#### [YOUR INSTRUCTIONS]
Reproduce word for word the lines between those holding "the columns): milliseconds" and "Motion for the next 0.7", inclusive, and nothing else from the data below.

#### [RECORDS SHOWN]
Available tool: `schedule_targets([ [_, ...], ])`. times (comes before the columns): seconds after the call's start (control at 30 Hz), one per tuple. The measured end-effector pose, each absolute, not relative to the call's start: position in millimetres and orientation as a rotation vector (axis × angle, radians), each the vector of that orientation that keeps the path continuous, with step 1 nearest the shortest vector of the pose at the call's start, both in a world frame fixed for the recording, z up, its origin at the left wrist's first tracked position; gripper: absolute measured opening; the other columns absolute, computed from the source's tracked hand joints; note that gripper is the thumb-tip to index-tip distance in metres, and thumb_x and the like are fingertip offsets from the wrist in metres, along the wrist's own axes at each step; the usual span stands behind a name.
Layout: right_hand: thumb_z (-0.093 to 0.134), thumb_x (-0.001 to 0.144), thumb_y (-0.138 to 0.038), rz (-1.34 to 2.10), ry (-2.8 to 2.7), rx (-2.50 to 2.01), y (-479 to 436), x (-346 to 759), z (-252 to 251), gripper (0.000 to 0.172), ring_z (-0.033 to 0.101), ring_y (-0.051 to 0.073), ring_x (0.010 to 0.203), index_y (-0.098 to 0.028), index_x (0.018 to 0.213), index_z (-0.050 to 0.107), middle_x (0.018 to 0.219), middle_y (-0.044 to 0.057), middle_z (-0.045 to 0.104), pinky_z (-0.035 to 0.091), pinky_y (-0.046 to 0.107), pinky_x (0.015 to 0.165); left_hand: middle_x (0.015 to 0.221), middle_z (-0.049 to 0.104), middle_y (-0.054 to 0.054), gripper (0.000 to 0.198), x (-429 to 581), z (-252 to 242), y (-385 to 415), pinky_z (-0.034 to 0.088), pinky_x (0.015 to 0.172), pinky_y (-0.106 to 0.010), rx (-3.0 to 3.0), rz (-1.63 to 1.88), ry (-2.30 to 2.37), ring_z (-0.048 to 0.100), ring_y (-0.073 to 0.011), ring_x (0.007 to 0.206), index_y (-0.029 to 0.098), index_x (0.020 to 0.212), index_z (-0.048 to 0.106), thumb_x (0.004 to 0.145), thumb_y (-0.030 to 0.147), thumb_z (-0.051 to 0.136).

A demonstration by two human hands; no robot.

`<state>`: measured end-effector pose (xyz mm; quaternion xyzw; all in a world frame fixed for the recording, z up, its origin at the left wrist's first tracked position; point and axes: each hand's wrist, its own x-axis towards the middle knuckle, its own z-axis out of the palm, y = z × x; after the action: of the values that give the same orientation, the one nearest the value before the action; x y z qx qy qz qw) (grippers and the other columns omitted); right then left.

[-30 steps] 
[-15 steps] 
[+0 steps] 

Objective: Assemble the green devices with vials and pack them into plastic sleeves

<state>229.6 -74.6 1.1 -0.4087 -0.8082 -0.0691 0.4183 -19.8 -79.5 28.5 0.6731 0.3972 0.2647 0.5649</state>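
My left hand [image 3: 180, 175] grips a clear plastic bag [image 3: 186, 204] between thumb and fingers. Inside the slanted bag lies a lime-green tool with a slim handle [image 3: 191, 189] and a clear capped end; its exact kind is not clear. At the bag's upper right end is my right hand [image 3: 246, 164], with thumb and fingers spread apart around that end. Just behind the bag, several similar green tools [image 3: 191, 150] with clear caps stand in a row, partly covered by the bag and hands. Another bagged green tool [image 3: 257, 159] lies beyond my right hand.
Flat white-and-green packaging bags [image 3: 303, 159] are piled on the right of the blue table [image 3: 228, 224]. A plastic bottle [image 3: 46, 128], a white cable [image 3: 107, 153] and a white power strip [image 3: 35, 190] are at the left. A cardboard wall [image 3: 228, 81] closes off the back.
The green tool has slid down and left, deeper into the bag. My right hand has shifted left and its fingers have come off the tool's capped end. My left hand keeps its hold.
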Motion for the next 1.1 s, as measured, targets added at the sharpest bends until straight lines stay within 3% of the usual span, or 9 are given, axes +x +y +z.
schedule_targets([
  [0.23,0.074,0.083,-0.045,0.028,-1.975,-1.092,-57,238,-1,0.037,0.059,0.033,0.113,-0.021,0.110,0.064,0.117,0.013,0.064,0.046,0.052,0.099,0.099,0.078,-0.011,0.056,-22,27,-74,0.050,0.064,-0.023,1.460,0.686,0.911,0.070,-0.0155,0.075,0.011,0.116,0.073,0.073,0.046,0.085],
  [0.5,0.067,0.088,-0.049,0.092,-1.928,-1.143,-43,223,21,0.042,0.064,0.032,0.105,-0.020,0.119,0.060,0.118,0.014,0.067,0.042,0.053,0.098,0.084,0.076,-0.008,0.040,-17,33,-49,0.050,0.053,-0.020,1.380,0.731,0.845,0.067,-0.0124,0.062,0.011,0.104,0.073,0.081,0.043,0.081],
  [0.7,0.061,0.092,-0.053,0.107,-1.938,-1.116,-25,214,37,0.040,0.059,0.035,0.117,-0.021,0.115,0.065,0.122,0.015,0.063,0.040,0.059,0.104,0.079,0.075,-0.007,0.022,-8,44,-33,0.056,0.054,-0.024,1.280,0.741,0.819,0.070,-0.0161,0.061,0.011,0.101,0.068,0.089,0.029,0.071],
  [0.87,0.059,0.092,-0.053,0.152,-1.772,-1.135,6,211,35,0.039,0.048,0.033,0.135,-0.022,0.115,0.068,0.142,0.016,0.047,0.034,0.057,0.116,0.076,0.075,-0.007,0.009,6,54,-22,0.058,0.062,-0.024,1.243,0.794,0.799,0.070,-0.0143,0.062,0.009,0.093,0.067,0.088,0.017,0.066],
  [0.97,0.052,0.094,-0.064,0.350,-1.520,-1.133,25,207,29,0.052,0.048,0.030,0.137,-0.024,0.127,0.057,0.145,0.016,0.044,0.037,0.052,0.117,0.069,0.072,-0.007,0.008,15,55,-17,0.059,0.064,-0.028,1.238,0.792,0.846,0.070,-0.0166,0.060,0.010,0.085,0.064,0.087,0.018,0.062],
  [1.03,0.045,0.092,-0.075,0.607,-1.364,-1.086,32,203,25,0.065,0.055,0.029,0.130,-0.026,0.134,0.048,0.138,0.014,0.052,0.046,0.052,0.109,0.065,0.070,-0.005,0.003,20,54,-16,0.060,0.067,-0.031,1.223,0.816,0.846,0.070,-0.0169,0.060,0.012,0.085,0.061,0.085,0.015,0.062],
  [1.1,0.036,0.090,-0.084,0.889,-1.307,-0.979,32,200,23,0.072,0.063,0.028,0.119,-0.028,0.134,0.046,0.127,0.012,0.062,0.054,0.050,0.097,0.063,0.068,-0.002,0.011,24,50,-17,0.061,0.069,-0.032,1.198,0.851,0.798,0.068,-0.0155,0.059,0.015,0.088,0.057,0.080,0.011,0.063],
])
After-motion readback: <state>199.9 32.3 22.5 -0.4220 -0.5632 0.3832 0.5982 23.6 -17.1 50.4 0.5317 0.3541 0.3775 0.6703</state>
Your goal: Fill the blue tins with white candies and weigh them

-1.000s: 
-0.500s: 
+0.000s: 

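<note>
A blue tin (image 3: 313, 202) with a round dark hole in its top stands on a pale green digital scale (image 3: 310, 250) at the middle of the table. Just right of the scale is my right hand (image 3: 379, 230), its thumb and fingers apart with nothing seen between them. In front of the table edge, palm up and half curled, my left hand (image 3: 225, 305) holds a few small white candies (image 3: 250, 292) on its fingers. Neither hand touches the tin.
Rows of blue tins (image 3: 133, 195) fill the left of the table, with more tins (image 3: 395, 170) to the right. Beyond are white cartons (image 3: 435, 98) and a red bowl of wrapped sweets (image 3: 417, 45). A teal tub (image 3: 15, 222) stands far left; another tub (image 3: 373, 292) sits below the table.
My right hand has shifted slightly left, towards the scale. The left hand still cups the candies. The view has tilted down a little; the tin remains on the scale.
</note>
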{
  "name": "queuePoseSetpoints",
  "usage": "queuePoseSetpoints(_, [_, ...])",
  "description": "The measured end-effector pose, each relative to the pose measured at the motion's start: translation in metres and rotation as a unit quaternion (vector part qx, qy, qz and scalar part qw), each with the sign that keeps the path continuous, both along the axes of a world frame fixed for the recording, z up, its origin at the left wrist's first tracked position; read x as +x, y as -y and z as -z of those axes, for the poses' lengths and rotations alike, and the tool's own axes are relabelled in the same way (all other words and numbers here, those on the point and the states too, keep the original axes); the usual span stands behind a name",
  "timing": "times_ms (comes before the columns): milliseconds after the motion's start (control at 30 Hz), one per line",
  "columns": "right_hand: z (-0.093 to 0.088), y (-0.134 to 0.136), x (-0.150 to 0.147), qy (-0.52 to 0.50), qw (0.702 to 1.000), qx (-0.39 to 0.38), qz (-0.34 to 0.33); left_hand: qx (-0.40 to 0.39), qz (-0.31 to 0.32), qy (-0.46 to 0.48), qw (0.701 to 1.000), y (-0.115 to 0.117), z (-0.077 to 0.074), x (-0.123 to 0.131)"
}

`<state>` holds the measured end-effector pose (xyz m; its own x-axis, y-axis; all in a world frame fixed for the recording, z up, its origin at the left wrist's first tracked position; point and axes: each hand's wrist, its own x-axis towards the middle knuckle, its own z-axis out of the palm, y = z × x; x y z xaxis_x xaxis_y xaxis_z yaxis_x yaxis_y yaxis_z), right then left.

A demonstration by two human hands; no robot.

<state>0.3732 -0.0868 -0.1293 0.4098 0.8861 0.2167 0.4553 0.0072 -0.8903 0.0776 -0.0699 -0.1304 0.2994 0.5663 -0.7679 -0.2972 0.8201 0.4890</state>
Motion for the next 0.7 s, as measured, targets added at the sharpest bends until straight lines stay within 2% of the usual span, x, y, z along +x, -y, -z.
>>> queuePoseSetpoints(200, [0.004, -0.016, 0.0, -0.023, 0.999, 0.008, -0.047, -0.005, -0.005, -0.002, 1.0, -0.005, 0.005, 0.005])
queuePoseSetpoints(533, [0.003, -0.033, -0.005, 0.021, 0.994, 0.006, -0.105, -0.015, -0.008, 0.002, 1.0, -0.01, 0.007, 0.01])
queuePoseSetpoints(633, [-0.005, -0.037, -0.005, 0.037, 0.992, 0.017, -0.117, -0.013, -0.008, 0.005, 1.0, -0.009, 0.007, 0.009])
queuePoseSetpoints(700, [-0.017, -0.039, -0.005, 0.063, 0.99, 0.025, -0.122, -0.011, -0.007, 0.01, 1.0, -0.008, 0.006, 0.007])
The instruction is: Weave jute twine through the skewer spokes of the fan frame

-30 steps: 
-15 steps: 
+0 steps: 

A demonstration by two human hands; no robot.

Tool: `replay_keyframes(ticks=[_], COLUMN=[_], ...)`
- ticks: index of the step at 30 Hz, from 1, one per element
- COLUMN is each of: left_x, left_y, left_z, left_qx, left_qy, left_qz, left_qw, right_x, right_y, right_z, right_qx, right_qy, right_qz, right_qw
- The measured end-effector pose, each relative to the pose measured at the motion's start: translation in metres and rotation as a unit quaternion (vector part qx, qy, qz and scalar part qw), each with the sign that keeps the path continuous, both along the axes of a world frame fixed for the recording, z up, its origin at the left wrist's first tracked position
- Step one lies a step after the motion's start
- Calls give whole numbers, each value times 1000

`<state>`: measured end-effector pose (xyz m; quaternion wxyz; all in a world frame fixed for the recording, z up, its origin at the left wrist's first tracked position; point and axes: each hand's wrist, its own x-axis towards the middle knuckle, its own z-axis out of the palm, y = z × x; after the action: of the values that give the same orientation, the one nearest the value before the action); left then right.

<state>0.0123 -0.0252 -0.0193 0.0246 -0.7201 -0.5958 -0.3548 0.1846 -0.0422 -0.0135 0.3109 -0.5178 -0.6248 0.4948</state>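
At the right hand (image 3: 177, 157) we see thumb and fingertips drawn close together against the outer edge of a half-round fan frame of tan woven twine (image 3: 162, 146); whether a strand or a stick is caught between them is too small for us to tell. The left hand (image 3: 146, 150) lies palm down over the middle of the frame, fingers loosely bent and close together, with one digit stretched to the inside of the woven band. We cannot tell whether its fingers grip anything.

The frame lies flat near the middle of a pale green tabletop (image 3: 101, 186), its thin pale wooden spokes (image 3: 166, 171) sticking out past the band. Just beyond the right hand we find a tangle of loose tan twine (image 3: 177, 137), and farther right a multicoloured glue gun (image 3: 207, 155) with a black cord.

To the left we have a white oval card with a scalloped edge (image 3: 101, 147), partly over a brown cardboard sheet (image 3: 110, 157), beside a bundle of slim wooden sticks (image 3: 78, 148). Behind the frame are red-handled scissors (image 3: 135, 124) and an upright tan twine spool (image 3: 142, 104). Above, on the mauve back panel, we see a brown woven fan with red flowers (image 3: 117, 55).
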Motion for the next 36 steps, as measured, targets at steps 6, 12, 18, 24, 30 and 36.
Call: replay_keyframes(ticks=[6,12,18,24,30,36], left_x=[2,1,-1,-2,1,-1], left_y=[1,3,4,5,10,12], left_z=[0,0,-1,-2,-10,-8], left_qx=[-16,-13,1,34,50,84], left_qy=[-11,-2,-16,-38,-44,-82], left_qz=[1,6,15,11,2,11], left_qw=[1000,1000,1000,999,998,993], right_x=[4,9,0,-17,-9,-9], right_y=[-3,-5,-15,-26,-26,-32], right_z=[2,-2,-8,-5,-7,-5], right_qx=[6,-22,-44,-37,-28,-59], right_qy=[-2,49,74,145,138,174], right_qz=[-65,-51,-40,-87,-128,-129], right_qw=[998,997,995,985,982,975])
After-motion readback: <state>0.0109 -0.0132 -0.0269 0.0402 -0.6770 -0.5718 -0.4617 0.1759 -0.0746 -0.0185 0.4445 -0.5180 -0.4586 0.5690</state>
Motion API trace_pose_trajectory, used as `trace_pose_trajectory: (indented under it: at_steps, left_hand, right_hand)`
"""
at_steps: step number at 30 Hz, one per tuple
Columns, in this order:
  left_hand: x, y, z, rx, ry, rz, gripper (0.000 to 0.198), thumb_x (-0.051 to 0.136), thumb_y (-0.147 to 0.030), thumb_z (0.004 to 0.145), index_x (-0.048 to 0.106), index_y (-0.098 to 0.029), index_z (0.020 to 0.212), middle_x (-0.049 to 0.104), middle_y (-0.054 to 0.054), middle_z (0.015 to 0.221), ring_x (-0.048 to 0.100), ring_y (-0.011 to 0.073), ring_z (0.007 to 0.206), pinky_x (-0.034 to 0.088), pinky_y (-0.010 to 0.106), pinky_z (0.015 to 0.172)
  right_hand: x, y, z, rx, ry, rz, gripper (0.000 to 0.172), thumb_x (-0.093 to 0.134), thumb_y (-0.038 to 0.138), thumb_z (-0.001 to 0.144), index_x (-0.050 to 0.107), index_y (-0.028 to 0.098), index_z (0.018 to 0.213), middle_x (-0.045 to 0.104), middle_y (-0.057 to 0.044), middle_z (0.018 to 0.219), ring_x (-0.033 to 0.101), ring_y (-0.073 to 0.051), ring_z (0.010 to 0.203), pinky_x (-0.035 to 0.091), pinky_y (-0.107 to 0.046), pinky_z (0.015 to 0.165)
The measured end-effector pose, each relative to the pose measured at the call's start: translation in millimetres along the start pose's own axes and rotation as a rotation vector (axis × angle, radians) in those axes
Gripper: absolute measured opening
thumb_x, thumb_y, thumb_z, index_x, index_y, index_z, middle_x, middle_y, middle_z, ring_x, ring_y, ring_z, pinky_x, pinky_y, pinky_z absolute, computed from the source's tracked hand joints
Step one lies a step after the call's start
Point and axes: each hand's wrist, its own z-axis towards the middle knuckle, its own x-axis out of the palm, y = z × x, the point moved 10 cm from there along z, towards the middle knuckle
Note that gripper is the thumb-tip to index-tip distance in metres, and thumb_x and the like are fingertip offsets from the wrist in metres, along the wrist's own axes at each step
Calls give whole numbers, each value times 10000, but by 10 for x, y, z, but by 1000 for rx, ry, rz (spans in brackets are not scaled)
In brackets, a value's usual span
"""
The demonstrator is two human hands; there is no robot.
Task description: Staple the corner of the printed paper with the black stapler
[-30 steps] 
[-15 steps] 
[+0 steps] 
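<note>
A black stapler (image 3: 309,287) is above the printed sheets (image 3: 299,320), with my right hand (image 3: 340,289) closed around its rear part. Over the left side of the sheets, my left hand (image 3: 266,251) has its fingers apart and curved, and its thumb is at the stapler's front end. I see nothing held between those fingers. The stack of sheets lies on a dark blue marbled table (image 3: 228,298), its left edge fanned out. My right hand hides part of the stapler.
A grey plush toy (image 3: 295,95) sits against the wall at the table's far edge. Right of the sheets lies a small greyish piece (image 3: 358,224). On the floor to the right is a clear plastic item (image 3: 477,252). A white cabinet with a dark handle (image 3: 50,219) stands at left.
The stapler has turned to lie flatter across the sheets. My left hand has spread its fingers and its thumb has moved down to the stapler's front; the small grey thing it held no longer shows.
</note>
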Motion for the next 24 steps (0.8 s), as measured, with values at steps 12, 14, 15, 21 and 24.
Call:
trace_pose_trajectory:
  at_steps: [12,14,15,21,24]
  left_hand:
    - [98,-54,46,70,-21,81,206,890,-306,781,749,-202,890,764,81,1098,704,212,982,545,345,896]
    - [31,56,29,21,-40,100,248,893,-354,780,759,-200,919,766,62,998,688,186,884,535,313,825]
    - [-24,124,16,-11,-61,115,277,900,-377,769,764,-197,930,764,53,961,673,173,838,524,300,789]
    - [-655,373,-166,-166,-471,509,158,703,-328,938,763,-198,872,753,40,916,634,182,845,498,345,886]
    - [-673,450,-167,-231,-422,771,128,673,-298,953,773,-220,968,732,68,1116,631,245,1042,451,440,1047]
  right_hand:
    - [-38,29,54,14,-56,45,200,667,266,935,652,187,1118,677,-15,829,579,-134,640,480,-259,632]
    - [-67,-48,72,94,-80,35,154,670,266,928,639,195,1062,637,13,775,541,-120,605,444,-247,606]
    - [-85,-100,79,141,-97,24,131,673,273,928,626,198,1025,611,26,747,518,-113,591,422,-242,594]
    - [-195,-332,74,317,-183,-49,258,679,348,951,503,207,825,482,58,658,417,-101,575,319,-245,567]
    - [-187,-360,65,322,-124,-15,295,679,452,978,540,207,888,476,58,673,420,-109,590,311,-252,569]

#### [YOUR RESPONSE]
  "timing": "times_ms (comes before the columns): milliseconds after the motion's start (control at 30 Hz), one per line",
  "columns": "right_hand: z (-0.093 to 0.088), y (-0.134 to 0.136), x (-0.150 to 0.147), qy (-0.52 to 0.50), qw (0.702 to 1.000), qx (-0.39 to 0.38), qz (-0.34 to 0.33); left_hand: qx (-0.40 to 0.39), qz (-0.31 to 0.32), qy (-0.46 to 0.48), qw (0.701 to 1.000), y (-0.115 to 0.117), z (-0.077 to 0.074), x (-0.123 to 0.131)"
}

`<state>` holds the measured end-effector pose (xyz m; its own x-axis, y-axis; all in a world frame fixed for the recording, z up, its origin at the left wrist's first tracked position; point and axes: each hand's wrist, its own x-axis towards the middle knuckle, its own z-axis out of the palm, y = z × x; x y z xaxis_x xaxis_y xaxis_z yaxis_x yaxis_y yaxis_z), right then left.

A demonstration by two human hands; no robot.

<state>0.3732 -0.0868 -0.1293 0.4098 0.8861 0.2167 0.4553 0.0072 -0.8903 0.0776 -0.0699 -0.1304 0.2994 0.5663 -0.7679 -0.2972 0.8201 0.4890</state>
Motion for the next 0.7 s, as measured, targets added at the sharpest bends until straight lines stay within 2% of the usual span, x, y, z along +x, -y, -z.

The answer given here is complete.